Based on previous posts, it is up to the Bishop to decide what the norm should be for his diocese, followed by a priest deciding. I gather that if a bishop decides that the universal norm will be practiced in his diocese, it cannot be overridden by a priest wanting to use the particular norm. However, a priest can choose to practice the universal norm in his parish even if the bishop decides the particular norm will be the practice in the diocese.

Is this correct? Or am I missing something? I don’t want an argument, I just want to know.
 
I like how Brendan explains it. And it makes sense.

Can we agree on this? From his explanation I gather that at a Papal Mass, you *must *kneel to receive communion from the Pope as this is the “Universal Norm”, while at a Mass that observes the “particular norm” you can, if you wish, receive kneeling.

Based on previous posts, it is up to the Bishop to decide what the norm should be for his diocese, followed by a priest deciding. I gather that if a bishop decides that the universal norm will be practiced in his diocese, it cannot be overridden by a priest wanting to use the particular norm. However, a priest can choose to practice the universal norm in his parish even if the bishop decides the particular norm will be the practice in the diocese.
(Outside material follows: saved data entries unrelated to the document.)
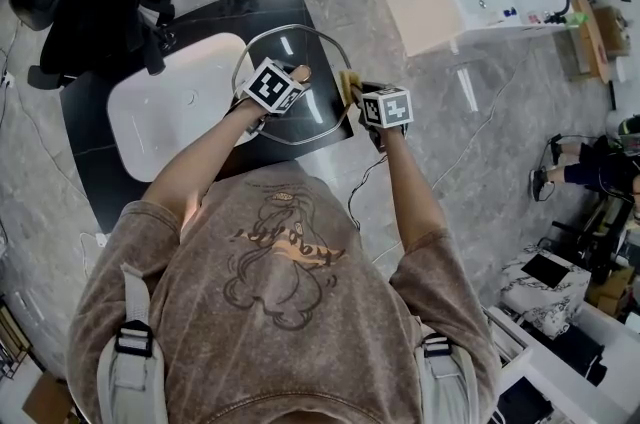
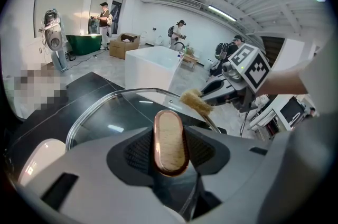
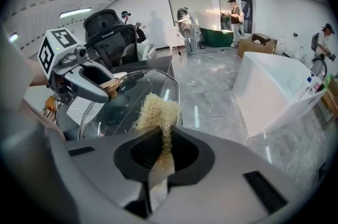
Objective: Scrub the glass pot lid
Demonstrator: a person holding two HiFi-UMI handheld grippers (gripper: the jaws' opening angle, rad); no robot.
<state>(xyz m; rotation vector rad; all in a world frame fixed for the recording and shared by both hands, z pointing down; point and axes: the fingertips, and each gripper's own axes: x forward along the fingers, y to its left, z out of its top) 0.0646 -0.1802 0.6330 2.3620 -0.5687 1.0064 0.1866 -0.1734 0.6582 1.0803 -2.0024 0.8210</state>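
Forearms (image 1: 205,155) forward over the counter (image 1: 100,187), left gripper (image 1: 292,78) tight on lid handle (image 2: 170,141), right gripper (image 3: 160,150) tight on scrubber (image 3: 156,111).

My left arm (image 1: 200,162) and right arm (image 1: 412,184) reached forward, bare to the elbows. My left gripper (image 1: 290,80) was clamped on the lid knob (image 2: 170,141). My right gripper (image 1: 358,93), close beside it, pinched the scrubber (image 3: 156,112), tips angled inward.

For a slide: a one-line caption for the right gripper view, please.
Right hand-held gripper holds a fibrous scrub pad at the glass pot lid gripped by the left hand-held gripper.
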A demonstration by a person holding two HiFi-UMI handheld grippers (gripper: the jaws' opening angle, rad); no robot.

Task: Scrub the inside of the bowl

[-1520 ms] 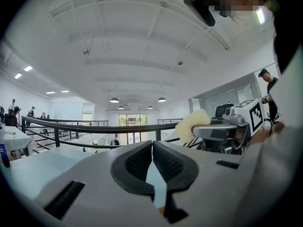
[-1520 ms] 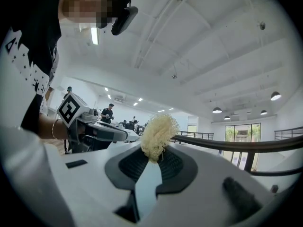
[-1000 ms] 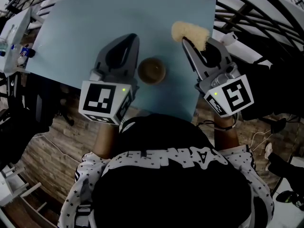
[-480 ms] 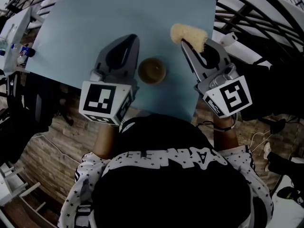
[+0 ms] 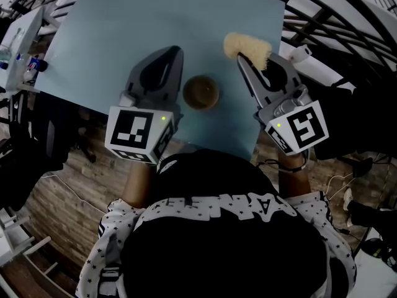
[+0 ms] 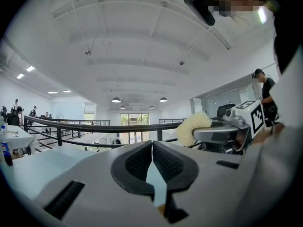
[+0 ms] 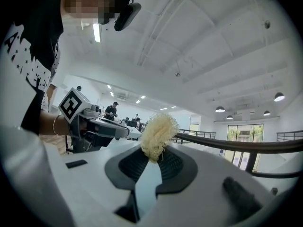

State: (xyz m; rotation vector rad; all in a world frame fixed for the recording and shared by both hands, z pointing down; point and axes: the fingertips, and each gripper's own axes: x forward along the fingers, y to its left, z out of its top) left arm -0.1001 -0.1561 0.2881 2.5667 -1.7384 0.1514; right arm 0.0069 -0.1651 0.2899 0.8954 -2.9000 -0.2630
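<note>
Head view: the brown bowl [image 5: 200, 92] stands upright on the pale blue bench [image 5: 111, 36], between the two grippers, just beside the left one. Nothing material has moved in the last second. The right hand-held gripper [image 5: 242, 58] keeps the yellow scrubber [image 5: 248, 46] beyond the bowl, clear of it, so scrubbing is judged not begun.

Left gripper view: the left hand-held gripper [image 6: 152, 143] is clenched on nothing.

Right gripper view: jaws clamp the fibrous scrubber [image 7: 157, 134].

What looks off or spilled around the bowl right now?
Nothing stands out. The bowl sits upright on the table, and no spill shows around it. The right gripper is shut on the scrubber; the left gripper is shut and empty.
</note>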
Is this correct? Or am I missing something? I don’t want an argument, I just want to know.

A bishop can allow or Not – the particular norm for his diocese. A bishop who has allowed the particular norm–can have parishes in his diocese where the universal norm of communion kneeling on the tongue is the practice. What neither bishop and/or priest have is the authority to abrogate/suppress the universal norm of kneeling and/or the tongue.
 
I really don’t know about the difference between a universal and a particular norm, but I really can’t see why anyone would think that kneeling is more pleasing to the Lord, than worshipping in community as the Pastor wishes. Just because you have the right to do something, it is not necesserily the best choice, or the most pleasing to the Lord. Sounds pretty “me” centered to me.
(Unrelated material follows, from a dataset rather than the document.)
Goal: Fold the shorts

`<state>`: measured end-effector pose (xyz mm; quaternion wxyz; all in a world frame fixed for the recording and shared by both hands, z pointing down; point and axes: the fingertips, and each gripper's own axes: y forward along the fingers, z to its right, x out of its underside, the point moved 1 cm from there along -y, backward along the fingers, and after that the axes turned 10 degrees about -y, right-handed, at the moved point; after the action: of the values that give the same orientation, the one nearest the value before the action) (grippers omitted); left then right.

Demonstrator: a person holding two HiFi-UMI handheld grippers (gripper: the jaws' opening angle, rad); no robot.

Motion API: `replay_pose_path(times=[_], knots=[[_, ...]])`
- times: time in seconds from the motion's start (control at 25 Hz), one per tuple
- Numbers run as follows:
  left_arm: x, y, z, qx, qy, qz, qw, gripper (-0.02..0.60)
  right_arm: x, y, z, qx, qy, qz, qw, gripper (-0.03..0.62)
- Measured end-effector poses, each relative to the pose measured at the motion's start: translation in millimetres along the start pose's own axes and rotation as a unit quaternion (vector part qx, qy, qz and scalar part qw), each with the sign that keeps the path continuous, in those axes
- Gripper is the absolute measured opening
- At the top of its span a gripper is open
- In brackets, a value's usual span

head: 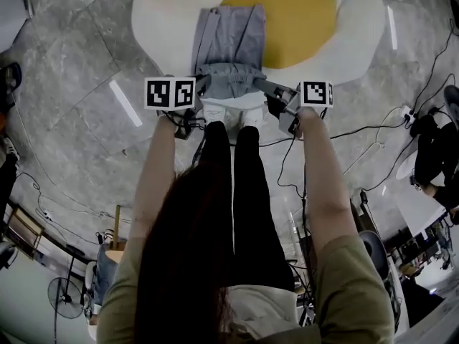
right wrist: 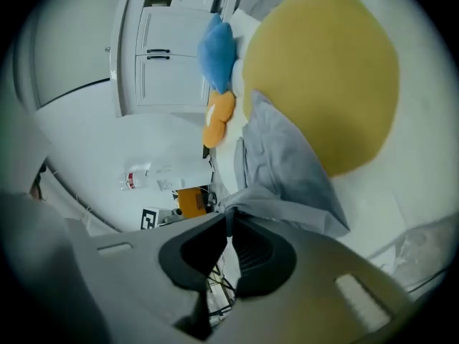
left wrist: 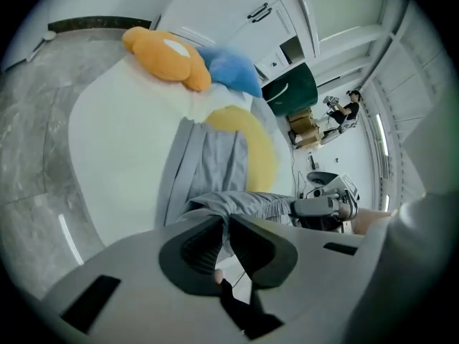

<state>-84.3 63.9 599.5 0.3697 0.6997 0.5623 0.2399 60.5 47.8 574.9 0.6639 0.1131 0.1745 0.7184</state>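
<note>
The grey shorts [head: 229, 45] lie lengthwise on a white rug [head: 165, 20], legs pointing away from me. Their gathered waistband is lifted off the rug at the near end. My left gripper [head: 203, 84] is shut on the waistband's left end. In the left gripper view its jaws [left wrist: 224, 221] pinch a fold of the grey cloth [left wrist: 211, 160]. My right gripper [head: 259, 84] is shut on the waistband's right end. The right gripper view shows the cloth [right wrist: 287, 170] bunched into its closed jaws [right wrist: 229, 217]. The waistband hangs stretched between the two grippers.
The rug has a large yellow round patch [head: 287, 13] right of the shorts. An orange cushion [left wrist: 165, 56] and a blue cushion [left wrist: 229, 70] sit at its far end. My white shoes [head: 229, 113] stand at the rug's near edge. Cables [head: 373, 131] trail over the grey floor on the right.
</note>
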Motion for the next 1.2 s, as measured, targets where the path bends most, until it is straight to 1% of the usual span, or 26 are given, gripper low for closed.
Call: replay_pose_path(times=[0.08,0.16,0.24,0.32,0.4,0.48,0.56,0.6,0.64,0.68,0.72,0.76,0.8,0.84,0.88,0.92,0.96,1.0,1.04,1.08,1.16,1.2], knots=[[-34.8,6.0,0.6,0.002,-0.006,0.016,0.9999,0.038,-36.5,8.3,3.2,0.016,-0.01,0.004,1.0,0.023],[-67.3,9.6,0.0,0.008,-0.023,0.037,0.999,0.038,-68.8,18.1,3.2,0.026,-0.014,0.01,1.0,0.023],[-97.7,12.2,-0.3,0.014,-0.045,0.06,0.9971,0.04,-98.6,27.7,3.5,0.03,-0.009,0.024,0.999,0.023],[-122.9,15.6,0.9,0.019,-0.074,0.085,0.9934,0.041,-124.1,36.1,11.5,0.044,-0.002,0.031,0.999,0.023],[-137.3,21.0,1.6,0.018,-0.096,0.101,0.9901,0.043,-138.4,44.2,20.7,0.068,0.0,0.028,0.997,0.023],[-143.0,26.8,-1.1,0.004,-0.102,0.109,0.9888,0.043,-144.0,50.3,28.0,0.091,0.007,0.028,0.995,0.023],[-148.5,28.9,-4.0,-0.006,-0.101,0.126,0.9868,0.056,-150.3,54.1,32.9,0.106,0.011,0.043,0.993,0.025],[-152.8,28.0,-3.7,-0.001,-0.103,0.141,0.9847,0.078,-154.3,55.0,33.7,0.112,0.007,0.053,0.992,0.025],[-157.4,26.3,-1.8,0.011,-0.107,0.157,0.9818,0.127,-158.2,55.2,33.1,0.115,0.0,0.064,0.991,0.03],[-161.7,24.0,0.7,0.029,-0.113,0.172,0.9782,0.215,-161.8,54.9,31.3,0.115,-0.01,0.074,0.99,0.049],[-165.4,20.9,2.8,0.044,-0.121,0.186,0.9742,0.247,-165.1,54.4,27.9,0.111,-0.019,0.084,0.99,0.059],[-169.0,16.6,3.8,0.053,-0.126,0.199,0.9703,0.255,-168.1,54.1,22.9,0.101,-0.029,0.091,0.99,0.152],[-172.2,11.2,3.8,0.055,-0.126,0.214,0.9672,0.271,-170.5,53.7,16.8,0.09,-0.042,0.094,0.991,0.287],[-173.8,5.5,3.3,0.05,-0.116,0.225,0.9662,0.273,-171.5,52.8,10.8,0.085,-0.066,0.09,0.99,0.321],[-171.9,0.5,2.6,0.039,-0.093,0.228,0.9684,0.273,-170.1,50.7,6.4,0.093,-0.106,0.077,0.987,0.322],[-165.5,-2.6,1.9,0.023,-0.059,0.22,0.9734,0.273,-166.0,47.6,4.5,0.114,-0.161,0.053,0.979,0.33],[-154.8,-3.2,1.2,0.005,-0.016,0.201,0.9794,0.273,-159.3,43.8,5.3,0.142,-0.223,0.02,0.964,0.339],[-140.8,-1.1,0.8,-0.013,0.03,0.173,0.9844,0.273,-150.8,40.3,8.0,0.169,-0.286,-0.019,0.943,0.339],[-124.3,2.9,0.7,-0.027,0.074,0.141,0.9869,0.273,-140.9,37.6,12.0,0.191,-0.343,-0.062,0.918,0.339],[-106.4,7.8,0.8,-0.037,0.113,0.108,0.9871,0.273,-130.6,36.5,16.9,0.208,-0.39,-0.104,0.891,0.339],[-72.1,17.1,1.5,-0.053,0.175,0.057,0.9814,0.273,-114.5,41.4,24.6,0.227,-0.467,-0.171,0.837,0.334],[-56.6,21.2,2.2,-0.061,0.2,0.039,0.9771,0.273,-109.9,47.0,25.5,0.23,-0.502,-0.193,0.811,0.334]])
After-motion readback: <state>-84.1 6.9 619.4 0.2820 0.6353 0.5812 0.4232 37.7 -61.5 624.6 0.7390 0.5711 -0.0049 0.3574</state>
Personaly, if I couldn’t attend where my preference was the norm, I would do as the Pastor wishes, unless it was sometning actually wrong. Obviously others here disagree, and some are very rude in doing so.

Peace,

Lux
 
Furthermore, the Holy Father writes that:
The man who learns to believe learns also to kneel, and a faith or a liturgy no longer familiar with kneeling would be sick at the core
These are rather strong words. Does the Holy Father mean to suggest that Eastern liturgies are “sick at the core,” or am I overlooking some context to his remarks?
 
I really don’t know about the difference between a universal and a particular norm, but I really can’t see why anyone would think that kneeling is more pleasing to the Lord, than worshipping in community as the Pastor wishes. Just because you have the right to do something, it is not necesserily the best choice, or the most pleasing to the Lord. Sounds pretty “me” centered to me.
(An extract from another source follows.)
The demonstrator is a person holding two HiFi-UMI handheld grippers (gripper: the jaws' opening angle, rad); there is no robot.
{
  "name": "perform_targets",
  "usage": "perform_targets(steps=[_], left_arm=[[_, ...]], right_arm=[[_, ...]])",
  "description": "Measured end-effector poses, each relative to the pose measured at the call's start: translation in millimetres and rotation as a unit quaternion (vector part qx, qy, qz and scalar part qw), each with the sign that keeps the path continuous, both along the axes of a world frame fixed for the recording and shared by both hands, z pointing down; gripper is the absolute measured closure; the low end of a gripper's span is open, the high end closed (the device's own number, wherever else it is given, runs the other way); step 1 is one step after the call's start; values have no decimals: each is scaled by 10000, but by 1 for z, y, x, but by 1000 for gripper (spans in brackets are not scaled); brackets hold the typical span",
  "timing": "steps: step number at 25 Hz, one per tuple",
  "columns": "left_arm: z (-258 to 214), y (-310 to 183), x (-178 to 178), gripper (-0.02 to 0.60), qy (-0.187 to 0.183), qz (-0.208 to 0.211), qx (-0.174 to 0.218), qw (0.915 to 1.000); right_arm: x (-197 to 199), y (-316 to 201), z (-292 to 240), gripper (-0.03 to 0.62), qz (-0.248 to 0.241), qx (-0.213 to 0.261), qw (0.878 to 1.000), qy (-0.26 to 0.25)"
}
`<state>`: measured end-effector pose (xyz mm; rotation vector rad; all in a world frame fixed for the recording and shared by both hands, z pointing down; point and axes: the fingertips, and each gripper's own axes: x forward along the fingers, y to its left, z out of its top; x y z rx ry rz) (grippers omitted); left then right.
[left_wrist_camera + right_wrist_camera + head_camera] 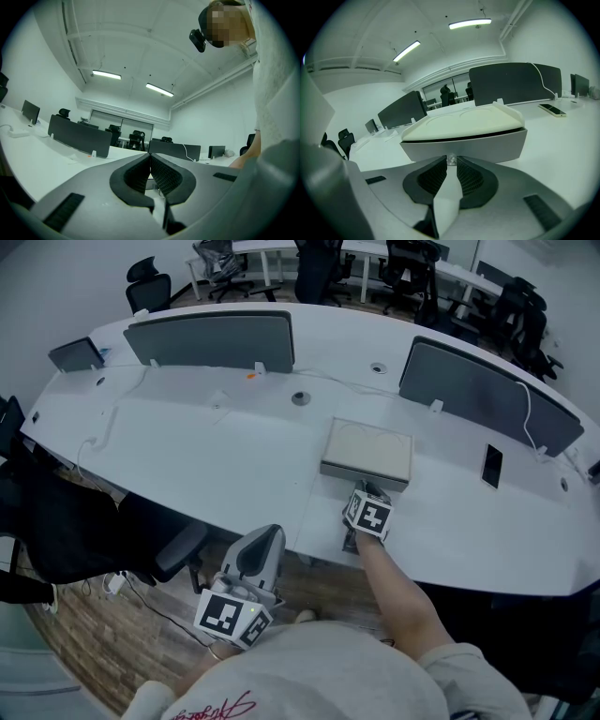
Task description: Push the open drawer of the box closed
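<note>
A long, curved white bench (pixel 187 456) carries two dark divider screens, the left screen (pixel 211 340) and the right screen (pixel 483 395). A dark phone (pixel 491 465) lies flat near the right screen. Black office chairs (pixel 150 284) stand beyond, under lit ceiling strip lights (pixel 107 74).

One white bench (pixel 187 460), bearing one grey box (pixel 367 454) with one drawer (pixel 464 146) and one small knob (pixel 451 160) on that drawer's front. Two grippers, a left gripper (pixel 264 532) and a right gripper (pixel 367 489), each with two jaws and one marker cube (pixel 367 515), so two cubes in all. Two dark divider screens (pixel 211 341) on the bench. One phone (pixel 491 465). One small monitor (pixel 77 354) at the far left end. Two round cable ports (pixel 300 398) plain to see near the middle. Two ceiling light strips (pixel 469 23) in the right gripper view. Office chairs (pixel 150 282) beyond the bench: several, too crowded for an exact count.
</note>
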<state>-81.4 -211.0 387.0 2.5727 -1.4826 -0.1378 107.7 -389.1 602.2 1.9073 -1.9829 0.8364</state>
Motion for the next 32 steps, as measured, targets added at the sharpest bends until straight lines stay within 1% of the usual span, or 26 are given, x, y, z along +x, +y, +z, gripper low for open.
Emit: perform_targets(steps=[12,32], left_arm=[[0,1,-4,572,-12,-78,-2,10000],[4,8,-12,572,-19,-278,-75,9996]], right_arm=[[1,-5,0,517,9,22,10000,-30],[1,-10,1,516,-85,88,9999,110]])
Personaly, if I couldn’t attend where my preference was the norm, I would do as the Pastor wishes, unless it was sometning actually wrong. Obviously others here disagree, and some are very rude in doing so.

Peace,

Lux
The true community is the Church. Each parish community forms part of the Church community. This is the community you are I belong to —the Church. You in your parish, me in mine, others in theirs – together worship united in prayer as a community —not separate from one another --following the mind of the Church. When a bishop and/or priest over-rides the mind of the Church (suppresses kneeling) —he in essence is segregating his community from the Church community.

True worship in community – is worship in union with the mind of the Church.
 
Talk about private interpretation! That is one of the biggest stretches I haave ever seen. Have you ever heard of inculturalization? or different Bishops conferences? The Bishop is the High Priest of his diocese (Pope Benedict reaffirmed this in the letter about the TLM)

And the instruction is for the Mass you are attending. How on earth could you even have the 2 forms with your illogical reasoning?

Lux
 
Didn’t Jesus, at Gethsemane KNEEL while praying to the Father? Shouldn’t we kneel as we are about to receive the Body of Christ to dwell within us for that short while?